Along with Arabica, several coffee producers are now offering options of low-caffeine coffee, which can provide a solution for those who do not want to make the switch to decaf. In nature, coffee grows with varying levels of caffeine. Given various environmental factors, certain beans will grow with more caffeine than others, thereby creating an opportunity to produce naturally low caffeine coffee. Western producers have not yet shown a desire to sort purchased bean lots by caffeine content as a priority. Typically, Asian producers grade individual lots by caffeine level and follow through to roasting in order to standardize caffeine content as one of the criteria for blending.

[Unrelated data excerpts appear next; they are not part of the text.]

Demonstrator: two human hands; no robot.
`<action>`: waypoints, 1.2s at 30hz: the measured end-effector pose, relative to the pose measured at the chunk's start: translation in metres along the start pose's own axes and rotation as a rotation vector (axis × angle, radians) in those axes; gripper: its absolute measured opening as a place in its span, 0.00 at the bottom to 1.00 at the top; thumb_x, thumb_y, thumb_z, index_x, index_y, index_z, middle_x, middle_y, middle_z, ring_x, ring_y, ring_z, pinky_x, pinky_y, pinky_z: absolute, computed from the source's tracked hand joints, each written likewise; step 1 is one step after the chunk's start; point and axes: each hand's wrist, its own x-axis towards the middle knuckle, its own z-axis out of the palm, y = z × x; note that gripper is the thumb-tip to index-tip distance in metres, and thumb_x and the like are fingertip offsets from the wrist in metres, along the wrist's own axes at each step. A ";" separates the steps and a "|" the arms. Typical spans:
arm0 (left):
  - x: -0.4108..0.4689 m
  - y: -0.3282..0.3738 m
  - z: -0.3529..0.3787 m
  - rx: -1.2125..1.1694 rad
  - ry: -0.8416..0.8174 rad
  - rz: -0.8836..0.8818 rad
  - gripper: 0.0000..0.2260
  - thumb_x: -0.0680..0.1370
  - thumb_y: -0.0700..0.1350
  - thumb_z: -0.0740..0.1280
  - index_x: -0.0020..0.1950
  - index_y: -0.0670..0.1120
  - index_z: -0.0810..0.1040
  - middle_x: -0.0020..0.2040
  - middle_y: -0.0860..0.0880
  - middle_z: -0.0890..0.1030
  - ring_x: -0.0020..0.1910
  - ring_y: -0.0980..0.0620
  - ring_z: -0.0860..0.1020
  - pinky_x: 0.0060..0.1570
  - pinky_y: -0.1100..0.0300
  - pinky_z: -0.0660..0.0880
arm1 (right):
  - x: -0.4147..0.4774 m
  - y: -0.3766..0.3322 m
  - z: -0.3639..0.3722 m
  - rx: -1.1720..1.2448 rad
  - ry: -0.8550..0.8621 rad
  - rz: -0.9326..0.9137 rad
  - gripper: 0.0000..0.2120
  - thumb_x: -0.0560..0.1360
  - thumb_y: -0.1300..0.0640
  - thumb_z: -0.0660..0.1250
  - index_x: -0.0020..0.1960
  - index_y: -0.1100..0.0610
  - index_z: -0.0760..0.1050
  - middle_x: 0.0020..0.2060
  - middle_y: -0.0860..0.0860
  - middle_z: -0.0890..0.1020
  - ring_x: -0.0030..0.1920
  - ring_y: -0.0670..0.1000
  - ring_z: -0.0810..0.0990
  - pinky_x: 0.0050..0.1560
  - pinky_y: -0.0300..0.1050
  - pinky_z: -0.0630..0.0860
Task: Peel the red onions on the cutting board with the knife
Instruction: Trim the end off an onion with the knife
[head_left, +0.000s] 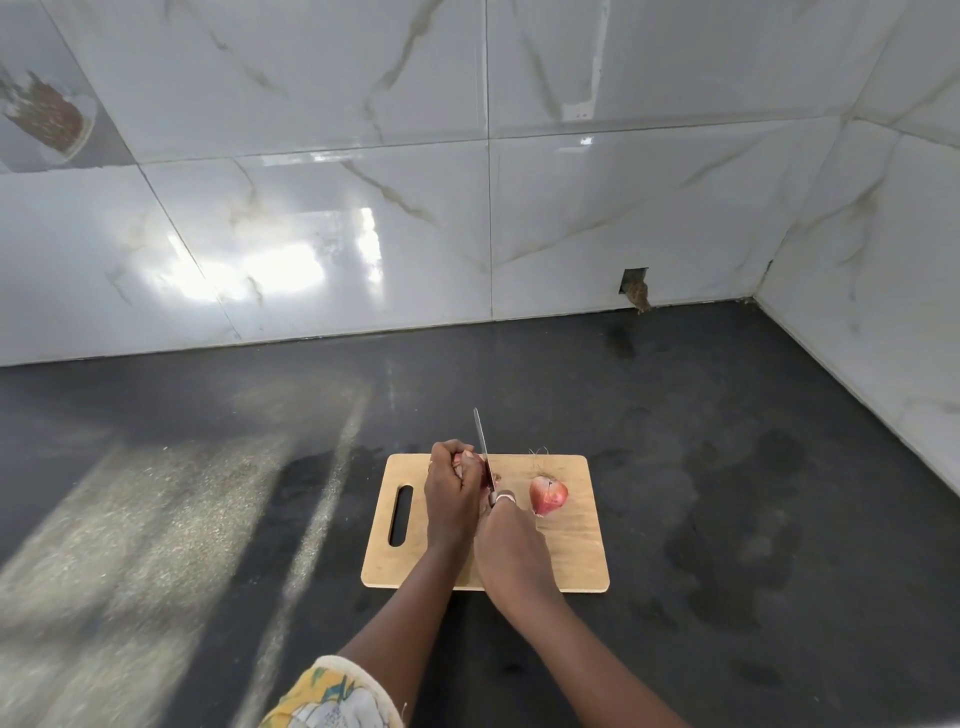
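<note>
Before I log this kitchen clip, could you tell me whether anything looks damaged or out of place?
Yes. The wall tile has a rough square hole just above the counter, with brown debris in it. A brown scarred patch marks the tile at far left. The board, knife and onions look ordinary.

L hand (452, 493) curls round a small red onion (460, 460) over the pale wooden cutting board (576, 551). R hand (511, 540) grips a slim steel knife (482, 441), blade pointing away, against that onion. 2nd reddish-pink onion (548, 496) lies on the board, just to the right. All on a dark stone counter (727, 441), w/ white marble-look wall tiles (623, 208) behind.
</note>
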 end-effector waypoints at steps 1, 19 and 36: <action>0.000 0.000 0.000 -0.002 -0.001 -0.002 0.02 0.79 0.38 0.59 0.49 0.44 0.69 0.43 0.48 0.76 0.39 0.58 0.73 0.36 0.75 0.69 | -0.002 0.003 0.001 0.000 0.003 0.003 0.14 0.82 0.58 0.51 0.65 0.57 0.68 0.57 0.53 0.77 0.54 0.52 0.79 0.41 0.39 0.69; -0.001 -0.008 0.008 -0.033 0.039 -0.039 0.03 0.78 0.39 0.60 0.49 0.47 0.68 0.45 0.48 0.76 0.44 0.49 0.74 0.39 0.64 0.69 | 0.022 0.002 0.004 0.070 0.007 -0.018 0.14 0.82 0.56 0.51 0.63 0.56 0.70 0.55 0.54 0.79 0.53 0.53 0.79 0.42 0.41 0.70; 0.001 -0.011 0.006 -0.109 0.053 -0.061 0.03 0.78 0.43 0.57 0.49 0.48 0.70 0.47 0.50 0.76 0.48 0.53 0.74 0.44 0.69 0.68 | 0.007 0.034 -0.007 0.765 -0.210 0.144 0.10 0.81 0.52 0.57 0.52 0.58 0.70 0.28 0.50 0.70 0.22 0.46 0.65 0.21 0.39 0.63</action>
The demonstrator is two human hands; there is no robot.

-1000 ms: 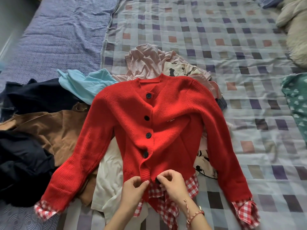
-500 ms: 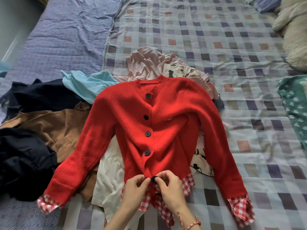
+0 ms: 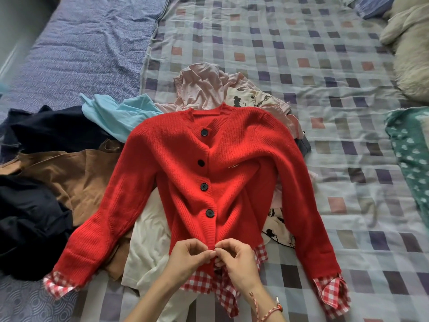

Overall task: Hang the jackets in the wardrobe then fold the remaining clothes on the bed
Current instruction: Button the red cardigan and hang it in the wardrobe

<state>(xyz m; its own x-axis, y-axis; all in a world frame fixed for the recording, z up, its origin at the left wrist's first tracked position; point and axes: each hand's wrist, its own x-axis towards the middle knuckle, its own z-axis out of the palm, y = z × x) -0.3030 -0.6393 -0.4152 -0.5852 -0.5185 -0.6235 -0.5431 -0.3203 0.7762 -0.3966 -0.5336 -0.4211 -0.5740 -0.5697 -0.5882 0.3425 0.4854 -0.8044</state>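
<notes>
My left hand (image 3: 188, 256) and right hand (image 3: 236, 259) meet at 6 o'clock in my view. Their fingertips touch, and both pinch the lower end of the button band of the red cardigan (image 3: 232, 173). The cardigan lies face up on the bed (image 3: 325, 66), on top of other clothes. It extends from my hands toward 12 o'clock, with its sleeves spread to 7 and 5 o'clock. Its checked hem (image 3: 204, 282) shows under my wrists. A brown garment (image 3: 76, 177) lies at 9 o'clock.
</notes>
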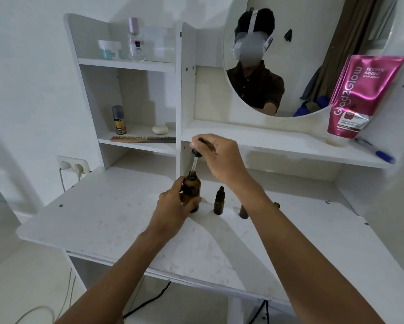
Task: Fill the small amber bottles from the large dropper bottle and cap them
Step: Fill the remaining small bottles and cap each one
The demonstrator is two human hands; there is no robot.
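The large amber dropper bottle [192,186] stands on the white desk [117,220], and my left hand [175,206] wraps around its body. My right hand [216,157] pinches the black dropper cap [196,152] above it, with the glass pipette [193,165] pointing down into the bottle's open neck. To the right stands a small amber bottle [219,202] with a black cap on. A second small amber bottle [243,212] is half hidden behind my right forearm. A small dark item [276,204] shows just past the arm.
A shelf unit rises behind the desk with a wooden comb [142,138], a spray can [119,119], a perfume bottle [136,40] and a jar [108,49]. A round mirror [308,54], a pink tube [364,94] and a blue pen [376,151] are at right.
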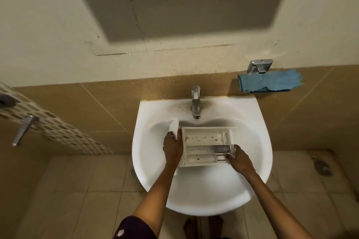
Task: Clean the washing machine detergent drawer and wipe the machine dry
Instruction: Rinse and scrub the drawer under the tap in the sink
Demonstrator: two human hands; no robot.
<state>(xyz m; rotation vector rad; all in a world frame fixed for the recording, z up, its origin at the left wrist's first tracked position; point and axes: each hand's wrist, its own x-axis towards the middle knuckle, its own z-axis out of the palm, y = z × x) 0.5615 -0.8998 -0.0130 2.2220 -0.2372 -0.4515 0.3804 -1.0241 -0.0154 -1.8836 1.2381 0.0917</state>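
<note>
White perforated plastic, a lattice panel (pixel 58 128), leans well to the left of the washbasin (pixel 194 200), and a small floor drain (pixel 134 171) shows just beside the basin's left rim. Over the left half of the bowl our left hand (pixel 172 147) grips the detergent drawer (pixel 207 145) by its front panel, fingers curled round that end. The drawer itself lies level across the middle of the basin, open side up, just in front of the tap (pixel 195 103) at the basin's back edge. At the right half of the bowl our right hand (pixel 240 161) pinches the drawer's rear end wall between thumb and fingers. Above the basin's back right corner a blue cloth (pixel 270 81) lies folded on a metal holder (pixel 260 66).

We judge ourselves early in the job. The drawer is out of the machine and brought to the basin, so that much is done. Brown specks and streaks dot its large compartment and the narrow one nearest us, no water comes from the tap, and the bowl looks dry, so the washing seems not yet begun. Rinsing and scrubbing are left, then refitting the drawer. The washing machine is not in view; wiping it dry comes last, perhaps with that cloth.
</note>
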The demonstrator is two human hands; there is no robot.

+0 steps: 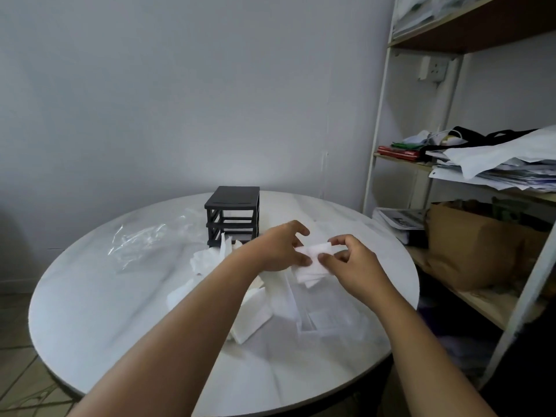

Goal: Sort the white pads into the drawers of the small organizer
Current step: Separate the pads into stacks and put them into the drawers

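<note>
A small stack of white pads [313, 266] is held above the table between both hands. My left hand [278, 249] pinches its left edge, and my right hand [350, 261] pinches its right side with thumb and fingers. The black organizer frame [233, 216] stands at the back of the round white table [90, 296], with its drawer slots empty. Clear drawers [328, 317] lie on the table below my hands. More white pads [249, 320] lie loose under my left forearm, and a crumpled heap [207, 260] sits in front of the organizer.
Crumpled clear plastic wrap [144, 239] lies on the table's left half. A white-framed shelf [451, 176] stands close on the right, holding papers, a black bag and a brown paper bag [469, 251]. The wall is right behind the table.
</note>
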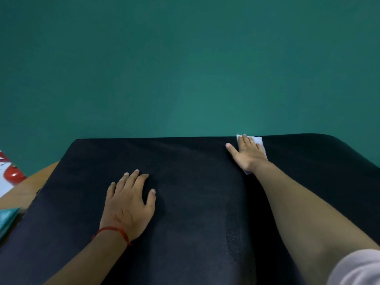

There are a few coffea species in which are naturally low to very minimal caffeine. Many of these species are not in production and have only been identified in the wild as low caffeine levels. Eugenioides Coffee (Coffea eugenioides), Laurina (aka Bourbon Pointu) and Racemosa Coffee (Coffea racemosa) are all examples of species that have been identified as having a naturally very low level of caffeine.